Stored data section start
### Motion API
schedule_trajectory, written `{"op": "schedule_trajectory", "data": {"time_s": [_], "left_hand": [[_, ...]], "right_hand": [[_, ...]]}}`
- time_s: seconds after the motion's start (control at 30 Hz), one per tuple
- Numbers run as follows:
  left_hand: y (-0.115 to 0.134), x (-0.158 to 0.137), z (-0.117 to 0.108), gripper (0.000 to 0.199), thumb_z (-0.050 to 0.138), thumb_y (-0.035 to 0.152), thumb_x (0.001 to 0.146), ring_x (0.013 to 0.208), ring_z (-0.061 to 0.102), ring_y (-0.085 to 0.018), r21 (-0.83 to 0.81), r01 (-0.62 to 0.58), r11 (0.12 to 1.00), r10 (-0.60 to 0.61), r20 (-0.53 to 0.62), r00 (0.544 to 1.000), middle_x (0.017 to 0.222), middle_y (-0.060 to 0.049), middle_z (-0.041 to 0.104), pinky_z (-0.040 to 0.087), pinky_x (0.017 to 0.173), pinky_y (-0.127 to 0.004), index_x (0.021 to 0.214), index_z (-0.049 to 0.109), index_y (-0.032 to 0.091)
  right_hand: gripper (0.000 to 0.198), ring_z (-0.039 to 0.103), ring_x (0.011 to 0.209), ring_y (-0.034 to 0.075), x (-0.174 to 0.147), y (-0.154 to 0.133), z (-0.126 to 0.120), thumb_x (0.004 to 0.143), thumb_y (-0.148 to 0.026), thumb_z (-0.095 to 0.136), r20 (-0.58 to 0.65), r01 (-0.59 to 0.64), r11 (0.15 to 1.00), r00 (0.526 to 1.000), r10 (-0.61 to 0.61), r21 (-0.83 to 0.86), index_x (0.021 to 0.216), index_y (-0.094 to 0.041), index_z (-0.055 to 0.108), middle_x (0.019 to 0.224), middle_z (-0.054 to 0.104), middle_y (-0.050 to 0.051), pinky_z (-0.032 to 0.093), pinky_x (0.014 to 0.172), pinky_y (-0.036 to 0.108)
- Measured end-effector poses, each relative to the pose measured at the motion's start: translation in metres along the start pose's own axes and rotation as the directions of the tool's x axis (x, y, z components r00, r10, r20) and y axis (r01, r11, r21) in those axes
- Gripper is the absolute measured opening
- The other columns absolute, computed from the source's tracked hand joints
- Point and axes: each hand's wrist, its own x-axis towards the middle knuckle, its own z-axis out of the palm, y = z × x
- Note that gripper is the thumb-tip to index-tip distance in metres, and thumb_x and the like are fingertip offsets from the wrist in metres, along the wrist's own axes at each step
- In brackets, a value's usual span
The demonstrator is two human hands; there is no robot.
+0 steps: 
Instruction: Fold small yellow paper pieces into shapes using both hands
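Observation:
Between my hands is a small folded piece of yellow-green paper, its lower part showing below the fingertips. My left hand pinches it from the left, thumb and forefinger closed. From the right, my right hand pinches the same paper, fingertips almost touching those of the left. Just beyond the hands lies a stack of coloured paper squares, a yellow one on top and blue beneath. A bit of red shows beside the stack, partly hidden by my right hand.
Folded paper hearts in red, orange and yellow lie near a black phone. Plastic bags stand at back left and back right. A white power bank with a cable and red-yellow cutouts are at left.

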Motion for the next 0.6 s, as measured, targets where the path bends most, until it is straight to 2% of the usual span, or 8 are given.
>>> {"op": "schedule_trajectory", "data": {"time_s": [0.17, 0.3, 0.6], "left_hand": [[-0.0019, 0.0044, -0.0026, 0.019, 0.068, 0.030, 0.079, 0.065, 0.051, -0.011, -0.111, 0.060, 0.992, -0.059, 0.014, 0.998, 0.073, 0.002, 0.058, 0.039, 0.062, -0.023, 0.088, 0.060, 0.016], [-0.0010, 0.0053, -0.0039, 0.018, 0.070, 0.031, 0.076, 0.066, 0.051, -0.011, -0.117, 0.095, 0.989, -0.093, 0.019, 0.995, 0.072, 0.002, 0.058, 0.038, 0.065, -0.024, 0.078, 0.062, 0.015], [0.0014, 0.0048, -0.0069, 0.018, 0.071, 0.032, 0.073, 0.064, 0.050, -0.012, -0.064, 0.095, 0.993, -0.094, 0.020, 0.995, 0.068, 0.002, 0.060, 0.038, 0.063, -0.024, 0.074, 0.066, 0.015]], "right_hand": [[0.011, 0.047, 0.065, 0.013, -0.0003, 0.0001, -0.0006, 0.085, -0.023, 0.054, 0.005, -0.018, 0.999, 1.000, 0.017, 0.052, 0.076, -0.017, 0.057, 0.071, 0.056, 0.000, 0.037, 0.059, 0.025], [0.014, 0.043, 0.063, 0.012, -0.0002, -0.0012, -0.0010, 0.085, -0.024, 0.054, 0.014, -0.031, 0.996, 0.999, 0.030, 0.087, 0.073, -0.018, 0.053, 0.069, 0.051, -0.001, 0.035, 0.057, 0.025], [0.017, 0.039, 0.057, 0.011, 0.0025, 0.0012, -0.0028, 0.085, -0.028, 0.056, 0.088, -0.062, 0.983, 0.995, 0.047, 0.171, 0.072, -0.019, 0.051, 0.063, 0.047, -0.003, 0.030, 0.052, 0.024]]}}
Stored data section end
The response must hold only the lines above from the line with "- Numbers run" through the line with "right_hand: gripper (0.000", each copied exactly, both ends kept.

◆ Your solution
- Numbers run as follows:
  left_hand: y (-0.115 to 0.134), x (-0.158 to 0.137), z (-0.117 to 0.108), gripper (0.000 to 0.199), thumb_z (-0.050 to 0.138), thumb_y (-0.035 to 0.152), thumb_x (0.001 to 0.146), ring_x (0.013 to 0.208), ring_z (-0.061 to 0.102), ring_y (-0.085 to 0.018), r21 (-0.83 to 0.81), r01 (-0.62 to 0.58), r11 (0.12 to 1.00), r10 (-0.60 to 0.61), r20 (-0.53 to 0.62), r00 (0.544 to 1.000), middle_x (0.017 to 0.222), middle_y (-0.060 to 0.049), middle_z (-0.041 to 0.104), pinky_z (-0.040 to 0.087), pinky_x (0.017 to 0.173), pinky_y (-0.127 to 0.004), index_x (0.021 to 0.214), index_z (-0.049 to 0.109), index_y (-0.032 to 0.091)
  right_hand: gripper (0.000 to 0.198), ring_z (-0.039 to 0.103), ring_x (0.011 to 0.209), ring_y (-0.034 to 0.075), x (-0.174 to 0.147), y (-0.154 to 0.133), z (-0.126 to 0.120), thumb_x (0.004 to 0.143), thumb_y (-0.148 to 0.026), thumb_z (-0.095 to 0.136), r20 (-0.58 to 0.65), r01 (-0.59 to 0.64), r11 (0.15 to 1.00), r00 (0.526 to 1.000), r10 (-0.61 to 0.61), r21 (-0.83 to 0.86), index_x (0.021 to 0.216), index_y (-0.094 to 0.041), index_z (-0.055 to 0.108), middle_x (0.019 to 0.224), middle_z (-0.054 to 0.104), middle_y (-0.050 to 0.051), pinky_z (-0.032 to 0.093), pinky_x (0.014 to 0.172), pinky_y (-0.036 to 0.108)

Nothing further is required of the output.